What to do
Make an exact copy of the data below, leaving out every picture.

Raw data
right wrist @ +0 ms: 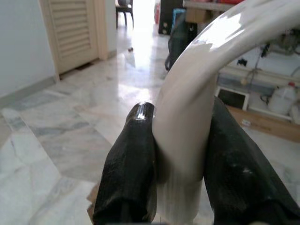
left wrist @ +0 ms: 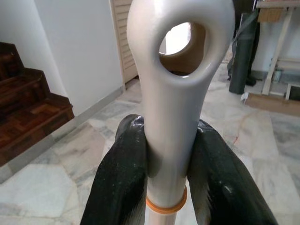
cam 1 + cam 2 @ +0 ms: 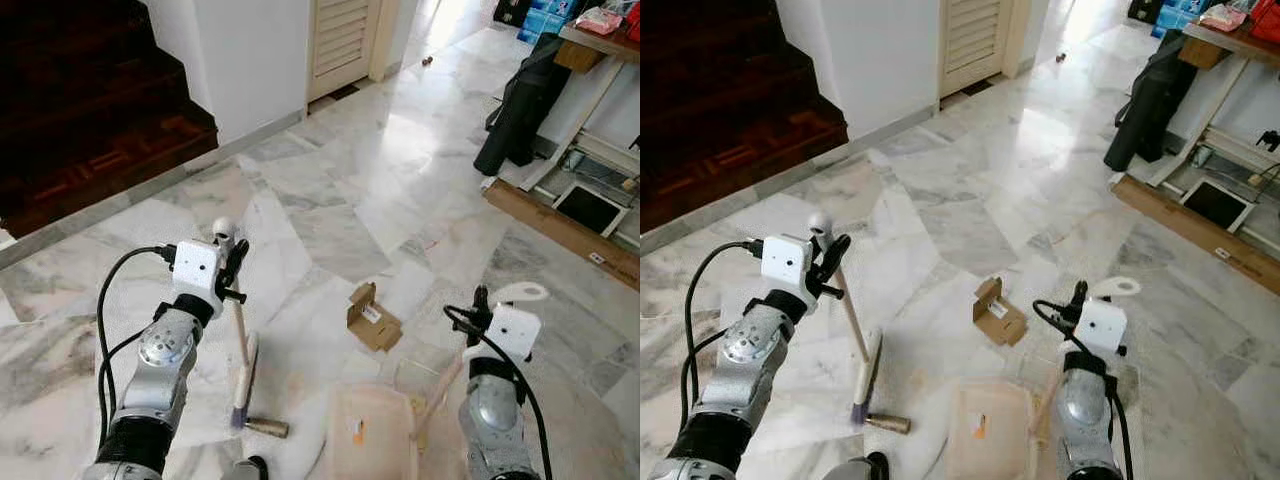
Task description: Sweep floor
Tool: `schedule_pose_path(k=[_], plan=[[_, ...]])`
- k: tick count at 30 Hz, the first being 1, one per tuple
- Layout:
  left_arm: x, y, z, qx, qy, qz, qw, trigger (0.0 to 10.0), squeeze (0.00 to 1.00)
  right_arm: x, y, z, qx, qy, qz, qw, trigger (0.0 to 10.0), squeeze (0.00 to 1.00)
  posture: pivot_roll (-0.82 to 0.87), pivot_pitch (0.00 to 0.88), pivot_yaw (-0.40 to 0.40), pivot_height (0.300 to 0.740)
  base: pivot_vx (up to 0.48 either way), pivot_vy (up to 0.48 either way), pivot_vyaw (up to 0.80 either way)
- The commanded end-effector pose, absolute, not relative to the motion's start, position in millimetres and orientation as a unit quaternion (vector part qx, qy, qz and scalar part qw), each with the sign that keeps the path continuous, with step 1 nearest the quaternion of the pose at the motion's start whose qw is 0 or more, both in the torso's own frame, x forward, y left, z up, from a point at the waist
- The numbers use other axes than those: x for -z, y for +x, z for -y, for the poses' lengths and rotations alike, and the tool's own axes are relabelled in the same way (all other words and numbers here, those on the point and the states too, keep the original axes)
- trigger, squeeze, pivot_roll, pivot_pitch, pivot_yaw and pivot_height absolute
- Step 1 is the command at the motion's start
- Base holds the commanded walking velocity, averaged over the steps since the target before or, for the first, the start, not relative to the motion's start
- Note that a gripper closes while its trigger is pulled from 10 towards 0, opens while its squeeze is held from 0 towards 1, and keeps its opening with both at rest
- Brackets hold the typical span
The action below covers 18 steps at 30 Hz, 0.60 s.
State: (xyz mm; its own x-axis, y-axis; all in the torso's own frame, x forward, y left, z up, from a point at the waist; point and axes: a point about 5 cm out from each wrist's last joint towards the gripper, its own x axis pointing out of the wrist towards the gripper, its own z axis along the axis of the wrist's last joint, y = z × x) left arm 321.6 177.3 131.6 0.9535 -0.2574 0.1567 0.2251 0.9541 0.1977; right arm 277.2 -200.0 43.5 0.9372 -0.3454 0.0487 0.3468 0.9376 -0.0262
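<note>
Left eye view | broom [image 3: 240,345] upright, left fingers [image 2: 119,183] clamping handle | right fingers [image 1: 129,178] clamping dustpan [image 3: 372,432] handle

you get strong daylight from the far doorway, and it burns out to white glare on the marble floor [image 3: 400,150] there, while the wooden stairs [image 3: 90,110] at the left sit in deep shade. both head views are sharp with no motion blur, and shadows on the floor are soft and faint. in the wrist views the broom handle [image 2: 173,93] and dustpan handle [image 1: 197,93] show bright highlights, and the room behind them goes slightly soft.
</note>
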Motion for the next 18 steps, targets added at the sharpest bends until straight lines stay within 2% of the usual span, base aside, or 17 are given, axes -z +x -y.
schedule_pose_path(k=[1,11,18], plan=[[-142.9,321.4,-180.0,0.124,0.108,0.110,0.980,10.0,0.00,-44.4,277.0,198.9,0.177,-0.017,0.030,0.984,10.0,0.00,0.19,0.143,-0.078,0.740,0.000,0.000,0.00],[-130.8,315.4,-213.7,0.127,0.150,0.045,0.980,10.0,0.00,-29.4,273.7,186.3,0.176,-0.013,0.000,0.984,10.0,0.00,0.21,0.173,-0.058,0.740,0.000,0.000,0.00],[-124.9,316.3,-214.6,0.127,0.115,0.039,0.984,10.0,0.00,-22.0,269.5,188.8,0.196,-0.019,-0.016,0.980,10.0,0.00,0.21,0.190,-0.052,0.740,0.000,0.000,0.00]])
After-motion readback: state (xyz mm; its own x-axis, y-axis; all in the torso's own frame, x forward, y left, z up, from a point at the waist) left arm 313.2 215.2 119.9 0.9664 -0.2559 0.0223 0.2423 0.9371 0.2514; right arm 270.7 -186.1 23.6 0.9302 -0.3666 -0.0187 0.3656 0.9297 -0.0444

Exercise result
right wrist @ +0 ms: 
left wrist @ +0 ms: 
cam 1 + cam 2 @ +0 ms: 
Task description: Sweep floor
Tool: `schedule_pose_path(k=[_], plan=[[_, ...]])`
- k: tick count at 30 Hz, the first being 1, one per tuple
- Layout:
  left_arm: x, y, z, qx, qy, qz, qw, trigger (0.0 to 10.0), squeeze (0.00 to 1.00)
  right_arm: x, y, z, qx, qy, qz, qw, trigger (0.0 to 10.0), squeeze (0.00 to 1.00)
  posture: pivot_roll (-0.82 to 0.87), pivot_pitch (0.00 to 0.88), pivot_yaw (-0.40 to 0.40), pivot_height (0.300 to 0.740)
  base: pivot_vx (up to 0.48 either way), pivot_vy (up to 0.48 either way), pivot_vyaw (up to 0.80 either way)
- The commanded end-effector pose, absolute, not relative to the motion's start, position in millimetres and orientation as a unit quaternion (vector part qx, qy, qz and scalar part qw), each with the sign that keeps the path continuous, with step 1 nearest the quaternion of the pose at the motion's start whose qw is 0 or more, both in the torso's own frame, x forward, y left, z up, from a point at the waist
- The numbers use other axes than those: x for -z, y for +x, z for -y, for the poses' lengths and rotations alike, and the tool's own axes are relabelled in the same way (all other words and numbers here, those on the point and the states too, keep the original axes)
- trigger, squeeze, pivot_roll, pivot_pitch, pivot_yaw and pivot_height absolute
- Step 1 is the command at the motion's start
- Base holds the commanded walking velocity, averaged over the steps since the target before or, for the first, the start, not relative to the motion's start
- Note that a gripper closes while its trigger is pulled from 10 towards 0, opens while its squeeze is held from 0 towards 1, and keeps its opening with both at rest
- Brackets hold the typical span
The action below covers 18 steps at 30 Hz, 0.60 s.
State: (xyz mm; its own x-axis, y-axis; all in the torso's own frame, x forward, y left, z up, from a point at the waist; point and axes: a point about 5 cm out from each wrist's last joint towards the gripper, its own x axis pointing out of the wrist towards the gripper, its own z axis along the axis of the wrist's last joint, y = z × x) left arm 321.6 177.3 131.6 0.9535 -0.2574 0.1567 0.2251 0.9541 0.1977; right arm 277.2 -200.0 43.5 0.9372 -0.3454 0.0487 0.3468 0.9376 -0.0262
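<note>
Left eye view | broom [image 3: 240,345] upright, left fingers [image 2: 119,183] clamping handle | right fingers [image 1: 129,178] clamping dustpan [image 3: 372,432] handle

you get strong daylight from the far doorway, and it burns out to white glare on the marble floor [image 3: 400,150] there, while the wooden stairs [image 3: 90,110] at the left sit in deep shade. both head views are sharp with no motion blur, and shadows on the floor are soft and faint. in the wrist views the broom handle [image 2: 173,93] and dustpan handle [image 1: 197,93] show bright highlights, and the room behind them goes slightly soft.
</note>
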Motion for the next 18 steps, targets added at the sharpest bends until straight lines stay within 2% of the usual span, base aside, or 17 are given, axes -z +x -y.
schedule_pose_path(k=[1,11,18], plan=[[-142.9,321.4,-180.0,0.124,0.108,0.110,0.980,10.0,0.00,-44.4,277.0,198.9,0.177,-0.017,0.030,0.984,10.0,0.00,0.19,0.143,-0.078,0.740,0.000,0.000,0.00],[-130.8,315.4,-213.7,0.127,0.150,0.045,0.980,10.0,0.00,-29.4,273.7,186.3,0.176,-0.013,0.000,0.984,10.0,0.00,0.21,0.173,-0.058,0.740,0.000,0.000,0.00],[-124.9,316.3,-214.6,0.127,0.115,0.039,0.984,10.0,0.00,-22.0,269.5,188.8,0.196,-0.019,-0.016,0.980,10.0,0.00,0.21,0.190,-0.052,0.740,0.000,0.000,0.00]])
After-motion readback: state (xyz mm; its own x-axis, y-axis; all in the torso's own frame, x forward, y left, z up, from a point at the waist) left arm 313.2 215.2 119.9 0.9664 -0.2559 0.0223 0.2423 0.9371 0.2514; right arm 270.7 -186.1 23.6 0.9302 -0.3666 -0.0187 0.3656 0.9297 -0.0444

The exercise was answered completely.